What are the challenges here?
A true circular economy can only work if there is a functioning interaction between technology, the market, and the law. The challenges here are less in the technical or technological area, but rather in the legal area. The building materials industry is still dealing with considerable (waste) legal obstacles, e.g., regarding the waste status of potential secondary raw materials.
In addition, there is the challenge on the market side that manufacturers of building materials and building products cannot assume that the availability of demolition waste and secondary raw materials can be planned. This is mainly due to a data gap: There would need to be a cadaster showing how many raw materials are contained in the respective building, how old the building is and when the raw materials could be returned to the cycle.
How can this be solved?
In addition to the building energy law, there is the idea of a resource law combined with the obligation to feed data from construction projects into a cadaster as well. Digital solutions such as BIM could play an important role here. After all, in the digital planning of projects, all the data and information required throughout the life cycle of a building should be recorded anyway.
What will drive the move toward more sustainable construction in the coming years?
Something will happen because something must happen. The tasks of the new government are on the table: climate protection, adaptation to climate change, resource efficiency, building resource law.
At the EU level, the EU taxonomy comes in as a driving factor: in the assessment criteria for sustainable investments and economic activities, the building sector is explicitly addressed - with concrete technical assessment criteria in which resource efficiency and the handling of construction waste from deconstruction projects also play a role.
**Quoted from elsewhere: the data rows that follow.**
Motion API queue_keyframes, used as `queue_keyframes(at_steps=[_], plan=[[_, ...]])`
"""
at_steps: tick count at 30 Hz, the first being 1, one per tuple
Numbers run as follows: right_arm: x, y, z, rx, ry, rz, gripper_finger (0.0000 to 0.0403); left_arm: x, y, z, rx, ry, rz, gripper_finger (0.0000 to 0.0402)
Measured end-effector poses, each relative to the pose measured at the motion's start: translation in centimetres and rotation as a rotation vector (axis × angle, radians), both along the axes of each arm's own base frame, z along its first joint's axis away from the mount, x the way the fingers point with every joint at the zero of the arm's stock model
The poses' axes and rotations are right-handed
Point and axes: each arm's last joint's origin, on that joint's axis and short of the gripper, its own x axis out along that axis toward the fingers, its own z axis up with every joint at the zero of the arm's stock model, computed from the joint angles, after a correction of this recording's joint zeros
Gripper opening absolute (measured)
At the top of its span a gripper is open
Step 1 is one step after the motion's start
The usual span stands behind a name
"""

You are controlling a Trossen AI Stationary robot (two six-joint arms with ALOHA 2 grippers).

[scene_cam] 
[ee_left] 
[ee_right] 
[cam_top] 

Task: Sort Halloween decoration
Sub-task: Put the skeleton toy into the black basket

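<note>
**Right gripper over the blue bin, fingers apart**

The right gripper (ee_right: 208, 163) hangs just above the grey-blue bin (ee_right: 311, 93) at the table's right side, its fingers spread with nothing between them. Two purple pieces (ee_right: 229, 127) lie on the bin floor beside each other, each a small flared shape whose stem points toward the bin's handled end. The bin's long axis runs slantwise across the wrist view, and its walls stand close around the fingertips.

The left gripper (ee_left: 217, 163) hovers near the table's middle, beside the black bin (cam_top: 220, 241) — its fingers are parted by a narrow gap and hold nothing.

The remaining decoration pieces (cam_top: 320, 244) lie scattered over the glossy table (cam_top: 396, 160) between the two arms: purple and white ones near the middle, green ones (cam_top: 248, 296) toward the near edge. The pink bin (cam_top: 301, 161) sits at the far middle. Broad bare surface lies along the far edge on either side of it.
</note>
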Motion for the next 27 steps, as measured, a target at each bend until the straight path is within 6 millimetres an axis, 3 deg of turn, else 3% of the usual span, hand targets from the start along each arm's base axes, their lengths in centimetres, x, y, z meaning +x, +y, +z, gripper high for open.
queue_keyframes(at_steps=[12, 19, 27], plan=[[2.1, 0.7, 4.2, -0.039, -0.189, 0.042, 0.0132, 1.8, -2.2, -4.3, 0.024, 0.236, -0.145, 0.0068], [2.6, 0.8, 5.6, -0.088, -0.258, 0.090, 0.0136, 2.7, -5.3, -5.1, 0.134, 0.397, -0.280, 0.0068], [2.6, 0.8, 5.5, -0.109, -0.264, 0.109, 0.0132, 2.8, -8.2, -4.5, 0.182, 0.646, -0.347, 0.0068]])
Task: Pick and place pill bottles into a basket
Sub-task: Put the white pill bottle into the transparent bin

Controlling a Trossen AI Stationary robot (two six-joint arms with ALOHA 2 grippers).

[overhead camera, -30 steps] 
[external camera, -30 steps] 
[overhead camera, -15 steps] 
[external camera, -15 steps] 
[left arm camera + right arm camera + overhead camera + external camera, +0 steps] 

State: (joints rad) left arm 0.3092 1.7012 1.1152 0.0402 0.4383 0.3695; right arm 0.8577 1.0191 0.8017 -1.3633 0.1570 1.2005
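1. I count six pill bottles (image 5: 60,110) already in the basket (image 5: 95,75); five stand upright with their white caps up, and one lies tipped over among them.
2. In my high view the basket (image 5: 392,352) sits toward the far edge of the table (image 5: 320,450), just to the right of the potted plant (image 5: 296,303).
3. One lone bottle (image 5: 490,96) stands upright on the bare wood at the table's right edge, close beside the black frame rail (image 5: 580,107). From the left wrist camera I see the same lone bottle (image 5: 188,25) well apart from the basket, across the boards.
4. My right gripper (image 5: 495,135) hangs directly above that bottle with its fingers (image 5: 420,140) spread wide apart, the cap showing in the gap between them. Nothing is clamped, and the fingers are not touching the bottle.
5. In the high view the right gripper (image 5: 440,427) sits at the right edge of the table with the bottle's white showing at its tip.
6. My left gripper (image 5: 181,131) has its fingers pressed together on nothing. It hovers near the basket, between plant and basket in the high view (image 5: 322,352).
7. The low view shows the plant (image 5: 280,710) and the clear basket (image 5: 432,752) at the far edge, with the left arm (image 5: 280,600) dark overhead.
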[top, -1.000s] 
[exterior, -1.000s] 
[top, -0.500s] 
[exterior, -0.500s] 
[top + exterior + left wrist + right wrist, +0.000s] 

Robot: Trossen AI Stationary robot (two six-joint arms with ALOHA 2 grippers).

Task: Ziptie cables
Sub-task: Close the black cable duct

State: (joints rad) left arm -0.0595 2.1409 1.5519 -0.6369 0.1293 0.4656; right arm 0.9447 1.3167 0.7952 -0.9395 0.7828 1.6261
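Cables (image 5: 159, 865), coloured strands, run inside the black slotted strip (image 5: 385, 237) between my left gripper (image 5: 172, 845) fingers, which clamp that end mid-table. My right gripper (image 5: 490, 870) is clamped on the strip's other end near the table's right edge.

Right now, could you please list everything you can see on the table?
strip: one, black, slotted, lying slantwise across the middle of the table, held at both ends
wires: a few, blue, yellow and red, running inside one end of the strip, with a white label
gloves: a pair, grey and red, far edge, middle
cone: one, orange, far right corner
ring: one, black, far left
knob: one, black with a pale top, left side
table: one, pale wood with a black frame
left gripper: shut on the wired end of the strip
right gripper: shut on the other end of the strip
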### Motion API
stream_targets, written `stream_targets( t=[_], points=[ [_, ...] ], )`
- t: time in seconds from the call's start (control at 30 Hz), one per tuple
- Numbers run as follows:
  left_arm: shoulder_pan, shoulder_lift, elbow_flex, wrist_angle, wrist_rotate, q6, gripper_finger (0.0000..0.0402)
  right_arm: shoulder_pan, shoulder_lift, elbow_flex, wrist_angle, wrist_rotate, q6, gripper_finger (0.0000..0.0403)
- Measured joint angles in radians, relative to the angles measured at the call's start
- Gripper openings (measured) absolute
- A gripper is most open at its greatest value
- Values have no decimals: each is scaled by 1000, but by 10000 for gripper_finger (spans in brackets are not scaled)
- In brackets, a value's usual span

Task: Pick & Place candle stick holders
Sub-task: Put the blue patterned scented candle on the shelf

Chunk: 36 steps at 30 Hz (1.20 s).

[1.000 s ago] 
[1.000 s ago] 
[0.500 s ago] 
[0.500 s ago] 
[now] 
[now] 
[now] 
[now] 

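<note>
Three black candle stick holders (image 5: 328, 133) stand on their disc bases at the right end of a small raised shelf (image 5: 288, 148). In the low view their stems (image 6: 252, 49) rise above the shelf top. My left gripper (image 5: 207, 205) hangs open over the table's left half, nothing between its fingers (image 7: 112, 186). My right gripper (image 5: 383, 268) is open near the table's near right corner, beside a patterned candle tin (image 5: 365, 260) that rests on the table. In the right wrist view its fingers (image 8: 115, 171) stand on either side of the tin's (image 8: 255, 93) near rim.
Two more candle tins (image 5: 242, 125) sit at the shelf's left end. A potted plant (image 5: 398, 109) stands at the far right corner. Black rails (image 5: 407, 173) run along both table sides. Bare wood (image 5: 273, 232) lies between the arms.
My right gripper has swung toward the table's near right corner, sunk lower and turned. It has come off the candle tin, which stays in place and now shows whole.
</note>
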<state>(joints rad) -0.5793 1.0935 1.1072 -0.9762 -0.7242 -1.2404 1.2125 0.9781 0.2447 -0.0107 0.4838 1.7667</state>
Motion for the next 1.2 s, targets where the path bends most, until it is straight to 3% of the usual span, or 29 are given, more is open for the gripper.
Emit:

For all those who have to be "assessed" according to the EU taxonomy, i.e., are subject to certain disclosure obligations, the topic of circular economy is in any case directly relevant.
What is important in the assessment?
For the CO2 balance of buildings, it is crucial to consider the entire life cycle of the different construction methods, to balance them in accordance with standards and to verify the results externally. Over the life cycle, the CO2 emissions of wood and aerated concrete construction methods, for example, are roughly the same, as we calculated in the joint study with Xella T&F. At present, the decisive factor for the CO2 footprint over the entire life cycle is not the construction method, but the energy quality of a building and how energy is supplied during the utilization phase.
What kind of role does the availability of resources, for example wood, play?
Even today, Germany is dependent on wood imports on balance, and this will not change much in the future in realistic scenarios. In a study by the Federal Environment Agency from 2020, for example, it is worked out that the coniferous wood potential, which is currently still decisive for the construction sector, is and will be too small to cover domestic wood use, insofar as a need for imports will remain.
Could one say: for this reason alone, the circular economy must be expanded even more?
Not only with wood, with all raw materials there are challenges here that need to be solved in the long term. Climate change means that renewable raw materials have to be reshaped. For example, our forests must become more robust; monocultures are a particular problem here. In the case of mineral raw materials, the issue is less the raw material deposits and more the competition for the areas of possible extraction sites.
In other words, we need to build closed cycles now - and with future generations in mind!
What is important in the analysis and evaluation of construction methods from the point of view of the circular economy?
Here, too, it is important to consider the entire life cycle. And: The requirements for components and buildings must determine the construction and design methods, and not vice versa. It is not acceptable that certain building materials and construction methods are politically promoted and subsidized just for the sake of the building material.
For the end consumer, the issue of sustainability has so far rarely been a real selling point. Is that changing from your perception?
Of course, cost efficiency still plays an important role in many cases. But I observe that, especially in commercial real estate, the sustainability of a building or a lack of sustainability quality has now become a "red flag." Anyone who can't deliver on this will have a harder time in marketing processes.
How realistic is a zero-emission house?
In principle, it can already be built today. It all depends on the triad. The building must be thought of together with its site and its roof surfaces and areas outside. How much energy can I generate myself? What else can I do to consume as little energy as possible - key words: thermal insulation, efficiency of technical systems and options for integrating renewable energy sources. And in the end, of course, it also depends on factors such as usage behavior.
Thank you very much for the interview!